--- Action item ---
Only one stretch of the data below should be repeated: the lines from the line containing "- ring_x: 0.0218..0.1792" through the line containing "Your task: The", inclusive, exactly as they are.

BEGIN Data listing

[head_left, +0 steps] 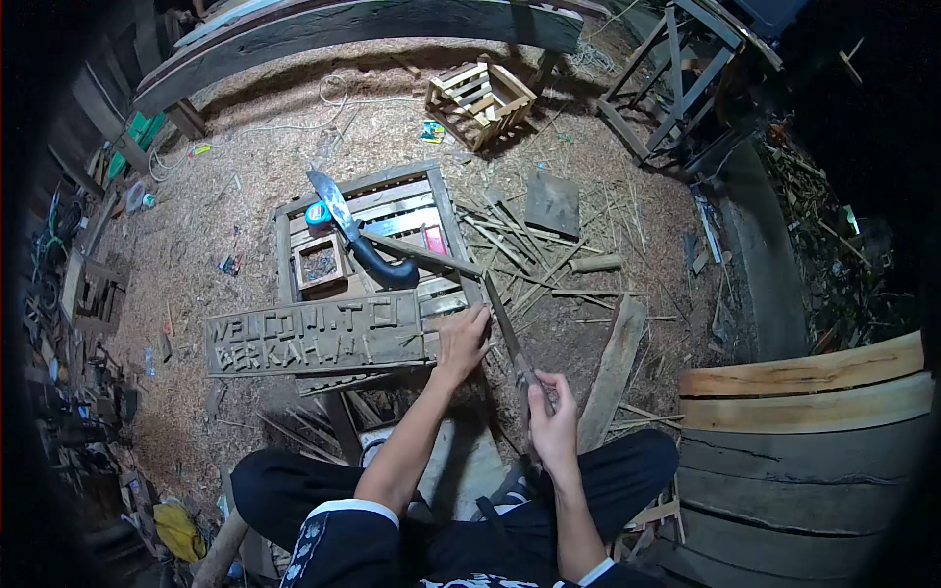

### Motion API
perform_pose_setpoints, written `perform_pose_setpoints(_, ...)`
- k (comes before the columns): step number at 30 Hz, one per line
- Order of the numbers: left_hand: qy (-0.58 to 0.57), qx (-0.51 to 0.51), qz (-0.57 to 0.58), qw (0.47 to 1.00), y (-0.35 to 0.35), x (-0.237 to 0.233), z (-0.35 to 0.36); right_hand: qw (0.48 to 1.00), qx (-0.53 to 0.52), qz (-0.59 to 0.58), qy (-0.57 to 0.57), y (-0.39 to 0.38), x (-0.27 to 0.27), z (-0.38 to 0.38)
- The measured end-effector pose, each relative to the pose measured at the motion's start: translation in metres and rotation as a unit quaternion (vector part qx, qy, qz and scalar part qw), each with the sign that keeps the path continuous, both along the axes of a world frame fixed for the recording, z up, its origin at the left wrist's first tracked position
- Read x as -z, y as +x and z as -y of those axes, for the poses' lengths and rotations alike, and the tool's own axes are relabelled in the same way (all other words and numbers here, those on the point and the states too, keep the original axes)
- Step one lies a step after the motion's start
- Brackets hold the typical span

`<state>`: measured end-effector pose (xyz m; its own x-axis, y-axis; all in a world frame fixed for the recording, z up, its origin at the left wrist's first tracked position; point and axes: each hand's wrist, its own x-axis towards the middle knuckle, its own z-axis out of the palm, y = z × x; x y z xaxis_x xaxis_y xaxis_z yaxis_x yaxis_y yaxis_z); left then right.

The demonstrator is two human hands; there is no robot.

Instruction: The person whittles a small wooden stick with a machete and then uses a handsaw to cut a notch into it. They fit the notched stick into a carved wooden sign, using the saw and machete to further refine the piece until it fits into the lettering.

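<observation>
My left hand (463, 341) is at the right end of a carved wooden sign (314, 335) lettered "WELCOM.TO BERKAH", its fingers bent together over something too small to tell. My right hand (552, 412) is closed around the lower part of a long, narrow dark tool (505, 328), which slants up and left past my left fingertips. The sign lies across the near part of a slatted wooden stand (446, 211). On the stand are a large blade with a black handle (384, 267), a small wooden box (320, 265) and a blue-lidded container (318, 214).
Thin sticks (534, 250) and a dark square board (553, 204) lie right of the stand. A slatted crate (480, 103) sits farther back, before a long beam (363, 37). Planks (784, 470) are at the lower right. Shavings cover the ground.
</observation>
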<state>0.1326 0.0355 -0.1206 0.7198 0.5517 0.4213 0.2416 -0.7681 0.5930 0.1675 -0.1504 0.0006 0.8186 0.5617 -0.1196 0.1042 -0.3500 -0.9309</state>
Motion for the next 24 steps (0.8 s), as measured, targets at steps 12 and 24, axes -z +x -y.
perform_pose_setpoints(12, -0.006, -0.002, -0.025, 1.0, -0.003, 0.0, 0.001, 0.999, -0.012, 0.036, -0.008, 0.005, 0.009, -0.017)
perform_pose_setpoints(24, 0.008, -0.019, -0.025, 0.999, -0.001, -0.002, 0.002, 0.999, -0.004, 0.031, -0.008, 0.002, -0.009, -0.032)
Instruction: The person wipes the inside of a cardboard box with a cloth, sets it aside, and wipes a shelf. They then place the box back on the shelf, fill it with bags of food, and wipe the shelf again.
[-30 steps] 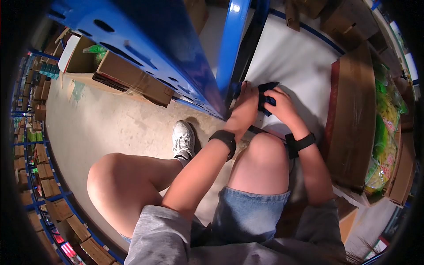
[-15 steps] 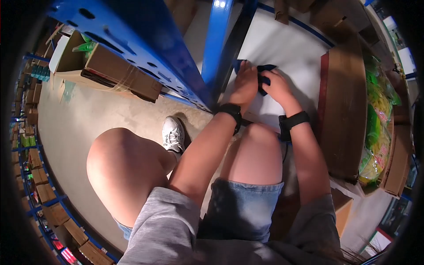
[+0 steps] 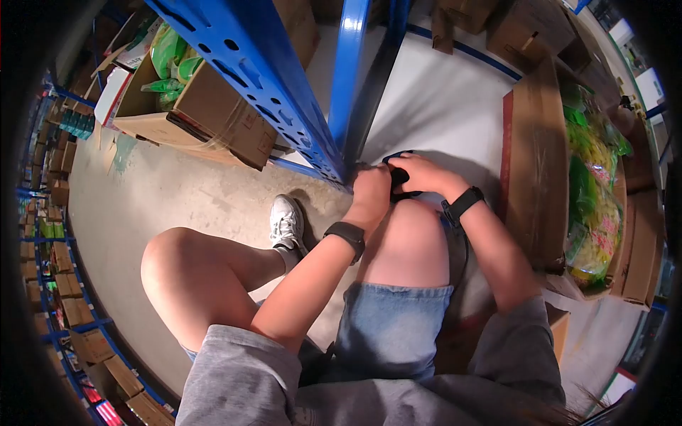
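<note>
My left hand [image 3: 372, 190] is closed at the near edge of the white shelf board, just beyond my knee. My right hand [image 3: 428, 176] curls in from the other side, with its fingers bent. Bunched between the two hands is a dark blue, nearly black cloth [image 3: 400, 175]; both grip it, and fingers hide much of it. The white shelf board [image 3: 433, 92] extends away beneath and beyond the hands. Black bands circle both wrists.
A blue perforated upright [image 3: 270, 92] rises close to my left hand. On the right stands a cardboard box [image 3: 536, 170] holding green and yellow packets [image 3: 593, 206]. Another open box [image 3: 220, 124] sits to the left. More cartons [image 3: 529, 32] stand at the back.
Both hands have drawn back toward my knee, bringing the dark cloth from farther in on the white board to its near edge. The view has shifted slightly.
</note>
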Motion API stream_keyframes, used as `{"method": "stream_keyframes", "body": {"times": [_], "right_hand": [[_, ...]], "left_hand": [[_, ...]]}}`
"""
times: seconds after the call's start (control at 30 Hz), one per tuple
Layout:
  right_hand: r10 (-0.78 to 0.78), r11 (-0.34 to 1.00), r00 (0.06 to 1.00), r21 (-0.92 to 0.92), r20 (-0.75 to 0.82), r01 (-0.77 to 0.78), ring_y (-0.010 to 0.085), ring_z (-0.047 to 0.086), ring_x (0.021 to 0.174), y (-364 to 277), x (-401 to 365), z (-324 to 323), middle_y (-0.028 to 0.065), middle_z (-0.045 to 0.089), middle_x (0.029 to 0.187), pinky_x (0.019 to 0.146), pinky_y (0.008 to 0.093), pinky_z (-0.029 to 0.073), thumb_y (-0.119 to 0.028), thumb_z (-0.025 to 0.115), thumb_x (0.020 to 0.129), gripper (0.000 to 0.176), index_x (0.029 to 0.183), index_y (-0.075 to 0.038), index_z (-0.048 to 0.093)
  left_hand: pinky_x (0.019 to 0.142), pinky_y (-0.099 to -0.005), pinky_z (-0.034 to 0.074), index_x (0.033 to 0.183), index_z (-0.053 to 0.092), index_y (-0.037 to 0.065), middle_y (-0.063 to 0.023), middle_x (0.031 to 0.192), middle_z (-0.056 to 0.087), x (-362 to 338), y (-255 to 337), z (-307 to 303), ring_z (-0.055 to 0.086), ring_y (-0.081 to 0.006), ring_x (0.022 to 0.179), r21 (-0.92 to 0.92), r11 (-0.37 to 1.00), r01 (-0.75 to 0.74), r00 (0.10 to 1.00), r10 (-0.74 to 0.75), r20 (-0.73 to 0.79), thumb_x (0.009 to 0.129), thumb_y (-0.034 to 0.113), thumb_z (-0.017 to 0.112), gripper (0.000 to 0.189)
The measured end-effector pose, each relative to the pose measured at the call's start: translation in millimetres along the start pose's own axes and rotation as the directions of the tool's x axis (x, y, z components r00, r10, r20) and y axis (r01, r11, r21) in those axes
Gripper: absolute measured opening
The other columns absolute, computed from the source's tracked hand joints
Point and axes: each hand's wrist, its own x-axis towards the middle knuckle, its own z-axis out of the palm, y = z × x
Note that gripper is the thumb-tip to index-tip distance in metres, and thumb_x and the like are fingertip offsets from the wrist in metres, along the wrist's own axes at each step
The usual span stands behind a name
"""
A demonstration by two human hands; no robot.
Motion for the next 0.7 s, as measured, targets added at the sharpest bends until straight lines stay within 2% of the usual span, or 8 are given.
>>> {"method": "stream_keyframes", "body": {"times": [0.03, 0.23, 0.33, 0.43, 0.53, 0.63, 0.67, 0.7], "right_hand": [[-0.003, 1.000, 1.000, -0.004, 0.019, 0.003, 0.0295, 0.048, 0.093, -0.8, 0.0, -1.2, 0.0133, 0.052, 0.096, 0.078, 0.0362, 0.040, -0.018, 0.066, 0.061, 0.044, 0.100, -0.006, 0.050], [0.065, 0.997, 0.996, 0.045, 0.067, -0.068, 0.0283, 0.048, 0.088, -14.2, -1.2, -9.0, 0.0129, 0.053, 0.089, 0.073, 0.0358, 0.040, -0.016, 0.064, 0.062, 0.036, 0.094, -0.007, 0.050], [0.108, 0.994, 0.992, 0.002, 0.071, -0.109, 0.0288, 0.049, 0.089, -19.8, 0.0, -13.7, 0.0132, 0.053, 0.090, 0.074, 0.0361, 0.040, -0.015, 0.062, 0.063, 0.035, 0.095, -0.008, 0.050], [0.071, 0.997, 0.997, -0.030, -0.029, -0.072, 0.0305, 0.048, 0.090, -9.9, 1.9, -6.2, 0.0140, 0.053, 0.091, 0.075, 0.0367, 0.040, -0.015, 0.060, 0.063, 0.034, 0.095, -0.008, 0.050], [0.133, 0.990, 0.984, -0.024, -0.117, -0.136, 0.0325, 0.048, 0.091, 1.0, 4.0, -7.0, 0.0152, 0.053, 0.092, 0.077, 0.0370, 0.040, -0.014, 0.059, 0.064, 0.033, 0.095, -0.008, 0.050], [0.135, 0.989, 0.964, -0.028, -0.228, -0.145, 0.0329, 0.049, 0.091, 11.8, 7.1, -9.3, 0.0155, 0.055, 0.092, 0.079, 0.0387, 0.040, -0.011, 0.061, 0.064, 0.032, 0.095, -0.007, 0.053], [0.187, 0.978, 0.949, -0.046, -0.252, -0.204, 0.0330, 0.049, 0.092, 16.6, 9.7, -8.3, 0.0158, 0.055, 0.094, 0.079, 0.0390, 0.040, -0.011, 0.060, 0.063, 0.032, 0.094, -0.007, 0.053], [0.187, 0.978, 0.949, -0.046, -0.252, -0.205, 0.0337, 0.048, 0.093, 23.4, 12.6, -9.4, 0.0171, 0.053, 0.093, 0.080, 0.0376, 0.040, -0.014, 0.059, 0.065, 0.032, 0.095, -0.007, 0.052]], "left_hand": [[0.063, -0.0367, 0.049, 0.082, 0.053, -0.003, -0.0217, 0.077, 0.058, -3.0, 1.0, -4.9, 0.059, -0.0310, 0.076, -0.049, 0.999, 0.019, 0.999, -0.018, 0.028, 0.071, 0.002, 0.049, 0.012], [0.074, -0.0400, 0.044, 0.091, 0.047, -0.006, -0.0259, 0.093, 0.052, -20.1, -12.3, 28.4, 0.051, -0.0351, 0.091, 0.123, 0.979, -0.164, 0.860, 0.203, -0.469, 0.076, -0.002, 0.042, 0.017], [0.073, -0.0406, 0.043, 0.093, 0.047, -0.007, -0.0252, 0.096, 0.051, -12.4, -16.7, 26.0, 0.051, -0.0376, 0.089, -0.232, 0.950, -0.210, 0.904, 0.098, -0.417, 0.080, 0.000, 0.037, 0.018], [0.070, -0.0415, 0.043, 0.094, 0.048, -0.006, -0.0256, 0.092, 0.052, -5.7, -17.6, 19.2, 0.052, -0.0384, 0.085, -0.263, 0.938, -0.224, 0.924, 0.120, -0.363, 0.084, 0.006, 0.034, 0.021], [0.066, -0.0424, 0.043, 0.095, 0.047, -0.004, -0.0262, 0.086, 0.054, 7.8, -16.4, 17.0, 0.054, -0.0383, 0.080, -0.300, 0.948, -0.102, 0.976, 0.038, -0.212, 0.083, 0.005, 0.034, 0.020], [0.063, -0.0430, 0.044, 0.095, 0.047, -0.003, -0.0254, 0.079, 0.054, 23.1, -14.1, 17.4, 0.055, -0.0386, 0.075, -0.229, 0.955, -0.186, 0.946, 0.112, -0.303, 0.079, 0.000, 0.035, 0.020], [0.087, -0.0373, 0.038, 0.103, 0.043, -0.004, -0.0270, 0.111, 0.042, 31.7, -13.7, 11.6, 0.042, -0.0362, 0.105, -0.267, 0.959, -0.090, 0.996, 0.081, -0.045, 0.068, -0.005, 0.044, 0.034], [0.087, -0.0374, 0.038, 0.103, 0.043, -0.003, -0.0268, 0.112, 0.042, 38.9, -14.5, 16.5, 0.042, -0.0363, 0.105, -0.267, 0.956, -0.124, 0.991, 0.104, -0.088, 0.068, -0.005, 0.043, 0.035]]}}
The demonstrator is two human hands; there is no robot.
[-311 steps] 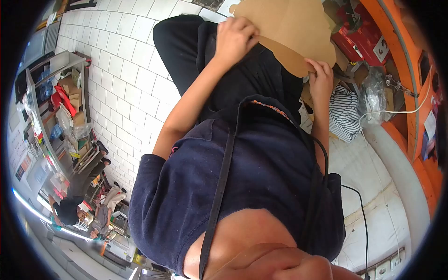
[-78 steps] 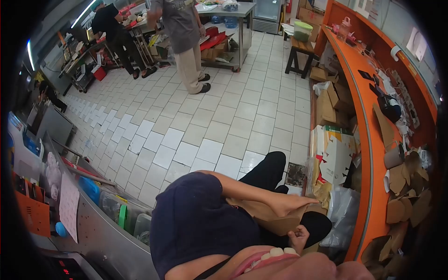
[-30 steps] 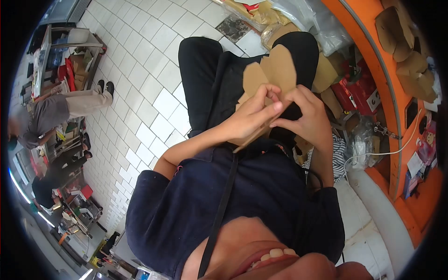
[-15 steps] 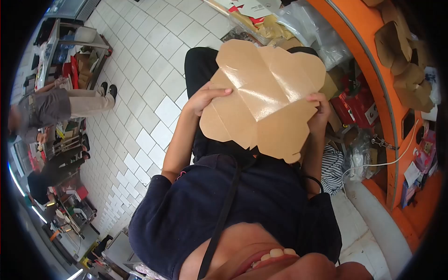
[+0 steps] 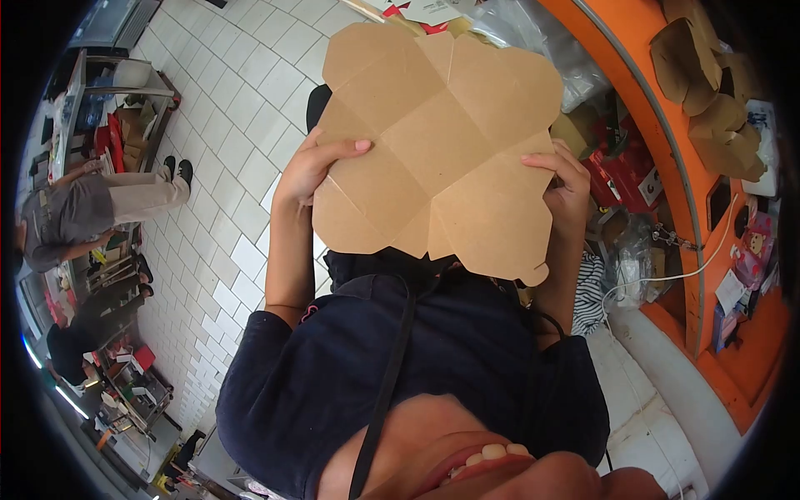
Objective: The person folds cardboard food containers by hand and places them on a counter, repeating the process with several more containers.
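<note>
You hold a flat brown cardboard sheet with rounded flaps and crease lines (image 5: 442, 150) above your lap, your left hand (image 5: 312, 171) clamped on one edge, thumb over its face, and your right hand (image 5: 567, 183) gripping the opposite edge, beside an orange curved counter (image 5: 667, 142).

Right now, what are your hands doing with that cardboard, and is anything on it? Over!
Left hand holding one side, right hand the opposite. Cardboard spread open, creases showing. Nothing lying on it. Over.
</note>
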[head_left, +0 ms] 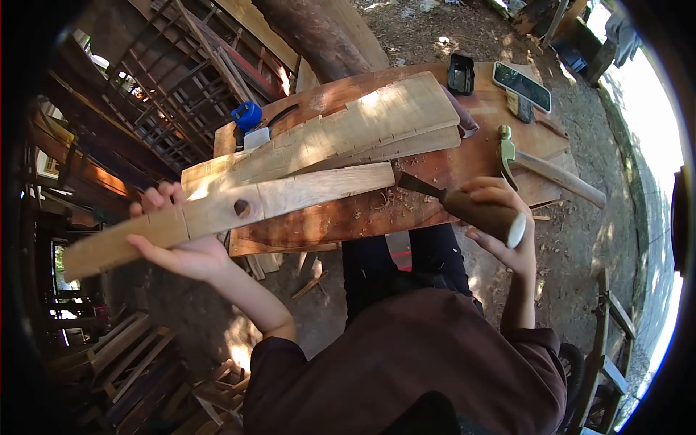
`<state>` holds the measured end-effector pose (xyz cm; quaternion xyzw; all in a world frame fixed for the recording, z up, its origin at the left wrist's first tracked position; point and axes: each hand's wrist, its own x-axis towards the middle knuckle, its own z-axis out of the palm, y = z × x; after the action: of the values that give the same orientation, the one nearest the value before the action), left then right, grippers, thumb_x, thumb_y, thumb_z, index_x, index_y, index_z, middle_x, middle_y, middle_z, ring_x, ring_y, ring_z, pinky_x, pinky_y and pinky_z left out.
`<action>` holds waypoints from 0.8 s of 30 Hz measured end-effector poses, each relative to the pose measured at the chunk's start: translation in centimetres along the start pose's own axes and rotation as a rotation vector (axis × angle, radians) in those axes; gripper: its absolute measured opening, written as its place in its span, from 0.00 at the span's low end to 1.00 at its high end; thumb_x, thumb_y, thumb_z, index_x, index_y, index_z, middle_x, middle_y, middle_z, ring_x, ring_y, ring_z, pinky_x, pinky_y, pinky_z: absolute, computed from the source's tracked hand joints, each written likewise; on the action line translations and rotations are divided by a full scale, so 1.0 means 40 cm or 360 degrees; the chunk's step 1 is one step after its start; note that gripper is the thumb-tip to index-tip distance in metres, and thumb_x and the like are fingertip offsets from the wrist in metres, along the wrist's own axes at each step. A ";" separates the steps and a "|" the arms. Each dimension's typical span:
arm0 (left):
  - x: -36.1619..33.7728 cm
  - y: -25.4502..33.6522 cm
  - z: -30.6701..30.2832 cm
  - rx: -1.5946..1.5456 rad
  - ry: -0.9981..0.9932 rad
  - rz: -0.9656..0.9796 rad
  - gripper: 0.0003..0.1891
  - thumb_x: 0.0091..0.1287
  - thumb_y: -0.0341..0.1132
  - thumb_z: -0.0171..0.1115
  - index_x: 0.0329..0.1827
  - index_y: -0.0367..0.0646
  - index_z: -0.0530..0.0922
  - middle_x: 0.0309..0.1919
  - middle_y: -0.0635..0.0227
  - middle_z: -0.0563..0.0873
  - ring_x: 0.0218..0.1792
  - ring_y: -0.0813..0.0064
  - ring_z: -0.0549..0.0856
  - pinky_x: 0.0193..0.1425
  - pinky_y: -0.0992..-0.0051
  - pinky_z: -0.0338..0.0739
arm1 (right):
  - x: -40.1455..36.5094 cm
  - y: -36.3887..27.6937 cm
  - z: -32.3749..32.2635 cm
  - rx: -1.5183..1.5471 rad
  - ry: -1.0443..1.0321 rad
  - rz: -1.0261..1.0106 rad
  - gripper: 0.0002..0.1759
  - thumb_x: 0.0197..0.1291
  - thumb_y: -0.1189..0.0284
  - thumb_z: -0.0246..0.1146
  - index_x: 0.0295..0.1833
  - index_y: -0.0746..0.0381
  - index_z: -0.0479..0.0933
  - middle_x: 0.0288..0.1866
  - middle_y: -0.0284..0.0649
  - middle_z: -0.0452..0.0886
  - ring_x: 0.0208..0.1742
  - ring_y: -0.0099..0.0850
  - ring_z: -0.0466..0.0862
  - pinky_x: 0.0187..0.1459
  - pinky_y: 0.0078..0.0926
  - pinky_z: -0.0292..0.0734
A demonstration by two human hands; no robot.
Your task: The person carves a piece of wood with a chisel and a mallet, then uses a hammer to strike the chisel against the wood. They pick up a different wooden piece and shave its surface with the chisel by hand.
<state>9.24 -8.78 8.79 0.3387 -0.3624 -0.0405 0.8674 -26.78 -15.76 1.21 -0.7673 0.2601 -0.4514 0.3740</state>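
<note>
My left hand (190, 259) is wrapped round a long pale wooden board (297, 196) at its left part, thumb in front and fingertips over the far edge. A dark knot or hole shows near the board's middle, and pencil-like lines cross it. In my right hand (527, 221) is a wood chisel (475, 214), its handle between thumb and fingers and its dark blade aimed left. The blade tip lies right by the board's right end. Both are held over the near side of the wooden table (341, 223).
Two stacked planks (341, 130) lie across the table behind the board. A hammer (554, 172) rests at the right, below a phone (522, 87) and a black case (460, 74). A blue round object (246, 114) sits at the left edge. Wood shavings are scattered about.
</note>
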 end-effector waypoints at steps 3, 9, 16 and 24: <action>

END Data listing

--- Solved exercise ---
  - ring_x: 0.0218..0.1792
  - ring_y: -0.0813..0.0064
  - ring_z: -0.0549..0.0856
  - pinky_x: 0.0193..0.1425
  - pinky_y: -0.0992..-0.0051
  - pinky_z: -0.0338..0.0739
arm1 (right):
  - x: -40.1455..36.5094 cm
  - y: -36.3887..27.6937 cm
  - z: -32.3749..32.2635 cm
  - rx: -1.5183..1.5471 rad
  - ry: -1.0443..1.0321 rad
  - rz: -1.0261..1.0106 rad
  - gripper: 0.0002..0.1759
  - thumb_x: 0.0197..0.1291
  - thumb_y: -0.1189..0.0284
  - thumb_z: -0.0246..0.1146
  - index_x: 0.0295..0.1833
  - index_y: -0.0746..0.0381
  - index_z: -0.0479..0.0933
  - middle_x: 0.0288..0.1866
  - middle_y: -0.0284..0.0649
  - middle_z: -0.0452..0.0886
  - ring_x: 0.0208..0.1742
  - ring_y: -0.0099..0.0850
  - ring_z: -0.0466..0.0862
  - pinky_x: 0.0187..0.1459
  - pinky_y: 0.0078..0.0926
  - pinky_z: -0.0292..0.0734
A demonstration by two human hands; no robot.
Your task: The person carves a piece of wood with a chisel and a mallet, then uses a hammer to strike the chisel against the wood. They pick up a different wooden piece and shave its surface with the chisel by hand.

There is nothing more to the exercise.